Yes, you are wrong in the fact that you expect him to be a parent.  He isn't acting that way and only seems to care about how much CS he is going to have to pay.  Stop expecting it of him.  You won't ever receive it.  Expect to primarily raise the kids on your own and he will assist when ever he feels like it, which won't be much, from the sounds of it.  He's an idiot if he thinks the courts won't see him for what he is.  

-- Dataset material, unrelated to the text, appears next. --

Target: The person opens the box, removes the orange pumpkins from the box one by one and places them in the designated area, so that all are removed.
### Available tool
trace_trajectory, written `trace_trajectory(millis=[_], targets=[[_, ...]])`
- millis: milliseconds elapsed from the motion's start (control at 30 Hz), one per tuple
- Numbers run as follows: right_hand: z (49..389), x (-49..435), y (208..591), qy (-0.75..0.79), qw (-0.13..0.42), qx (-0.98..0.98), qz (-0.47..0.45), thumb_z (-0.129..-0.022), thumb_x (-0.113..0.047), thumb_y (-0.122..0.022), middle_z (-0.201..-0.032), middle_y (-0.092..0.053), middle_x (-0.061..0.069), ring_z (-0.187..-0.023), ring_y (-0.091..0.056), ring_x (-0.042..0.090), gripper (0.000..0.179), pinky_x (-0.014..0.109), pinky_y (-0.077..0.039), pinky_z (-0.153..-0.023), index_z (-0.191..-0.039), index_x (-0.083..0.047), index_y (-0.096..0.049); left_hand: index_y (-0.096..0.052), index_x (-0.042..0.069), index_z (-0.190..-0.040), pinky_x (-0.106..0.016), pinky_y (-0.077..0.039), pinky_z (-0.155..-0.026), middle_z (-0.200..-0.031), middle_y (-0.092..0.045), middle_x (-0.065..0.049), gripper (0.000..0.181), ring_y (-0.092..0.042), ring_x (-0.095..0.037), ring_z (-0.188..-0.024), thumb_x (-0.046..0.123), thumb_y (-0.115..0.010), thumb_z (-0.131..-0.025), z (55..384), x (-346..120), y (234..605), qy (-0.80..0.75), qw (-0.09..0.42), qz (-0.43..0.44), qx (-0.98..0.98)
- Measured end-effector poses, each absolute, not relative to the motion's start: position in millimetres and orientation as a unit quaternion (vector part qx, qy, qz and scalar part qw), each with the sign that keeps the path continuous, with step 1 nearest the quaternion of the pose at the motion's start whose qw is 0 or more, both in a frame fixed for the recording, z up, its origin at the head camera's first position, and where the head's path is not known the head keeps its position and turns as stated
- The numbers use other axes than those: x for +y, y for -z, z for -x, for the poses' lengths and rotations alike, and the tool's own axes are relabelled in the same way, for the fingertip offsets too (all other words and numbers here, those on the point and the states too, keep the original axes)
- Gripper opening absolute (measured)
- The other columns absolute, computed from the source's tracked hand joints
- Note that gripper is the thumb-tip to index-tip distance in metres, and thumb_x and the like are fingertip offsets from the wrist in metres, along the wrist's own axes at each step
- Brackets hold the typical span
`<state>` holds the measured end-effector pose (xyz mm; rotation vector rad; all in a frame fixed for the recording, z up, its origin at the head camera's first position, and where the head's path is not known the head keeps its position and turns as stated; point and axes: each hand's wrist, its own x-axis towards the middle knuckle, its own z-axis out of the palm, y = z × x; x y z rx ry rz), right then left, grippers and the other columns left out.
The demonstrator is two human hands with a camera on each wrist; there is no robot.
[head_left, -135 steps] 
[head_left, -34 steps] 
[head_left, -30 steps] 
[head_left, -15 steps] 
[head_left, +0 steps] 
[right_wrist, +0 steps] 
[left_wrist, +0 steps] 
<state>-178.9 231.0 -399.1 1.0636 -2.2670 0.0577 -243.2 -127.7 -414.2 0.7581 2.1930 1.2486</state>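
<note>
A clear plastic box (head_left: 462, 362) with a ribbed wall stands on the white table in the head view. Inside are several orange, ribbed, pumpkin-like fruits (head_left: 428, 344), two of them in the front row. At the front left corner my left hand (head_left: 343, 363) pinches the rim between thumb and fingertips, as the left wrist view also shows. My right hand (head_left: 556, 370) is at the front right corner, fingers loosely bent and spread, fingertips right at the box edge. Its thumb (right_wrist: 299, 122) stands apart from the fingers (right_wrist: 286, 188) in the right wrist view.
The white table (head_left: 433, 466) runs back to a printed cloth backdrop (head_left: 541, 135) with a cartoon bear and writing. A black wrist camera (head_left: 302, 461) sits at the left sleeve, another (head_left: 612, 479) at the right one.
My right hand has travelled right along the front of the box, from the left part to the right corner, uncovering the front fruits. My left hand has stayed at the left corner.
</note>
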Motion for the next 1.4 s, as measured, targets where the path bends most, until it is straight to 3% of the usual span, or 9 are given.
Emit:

Start documenting EVERYTHING, if you haven't already.  The courts will need to know this in order to decide further, on what they should do.

SilverSally
by Bronze Member on May. 16, 2017 at 11:15 PM

If your DD's suicidal thoughts etc started when he got visits, is it possible there is something happening over there to cause them? I hope not, but for it to be out of the blue and coincidentally timed, like that, I think you may need to consider there might be more to the story. 

I hope she's okay soon. 

Anonymous
by Anonymous 5 on May. 16, 2017 at 11:27 PM
1 mom liked this

I'd go to court to ask for MORE money from him. If you need to provide care for ds because he's not obligated to be a man ask for money for emergency child care. Then ask about getting internet mandatory so they can get tablets or something to keep busy there since he won't do anything with them and they can take pictures if there's no food for them as well. I'd make his life hell and ask for a LOT of money for his kids since he's not obigated to be a man he can pay for their needs. I'm for custodial parent paying most expenses whoever the custodial parent is but he's worming his way out of everything. Why is your dd pulling the suicide card? I would be having major issues with that. I'd pull her out of school and treat her like they do in psych wards. No privacy, nothing she can hurt herself with. She can do her school work limited on the computer and be supervised constantly.

monshine2
by Platinum Member on May. 16, 2017 at 11:34 PM
Go to court & make the case for your kids.
Gorilla_Mama
by Ruby Member on May. 16, 2017 at 11:41 PM
You can't just skip court. What's been your emergency plan for the last 3 years? Do you not know where he lives? When you have to take dd to the hospital go to his house and leave ds with him
carterscutie85
by Queen Bee on May. 16, 2017 at 11:41 PM

If you skip court you lose by default. You need to bring this up with your lawyer.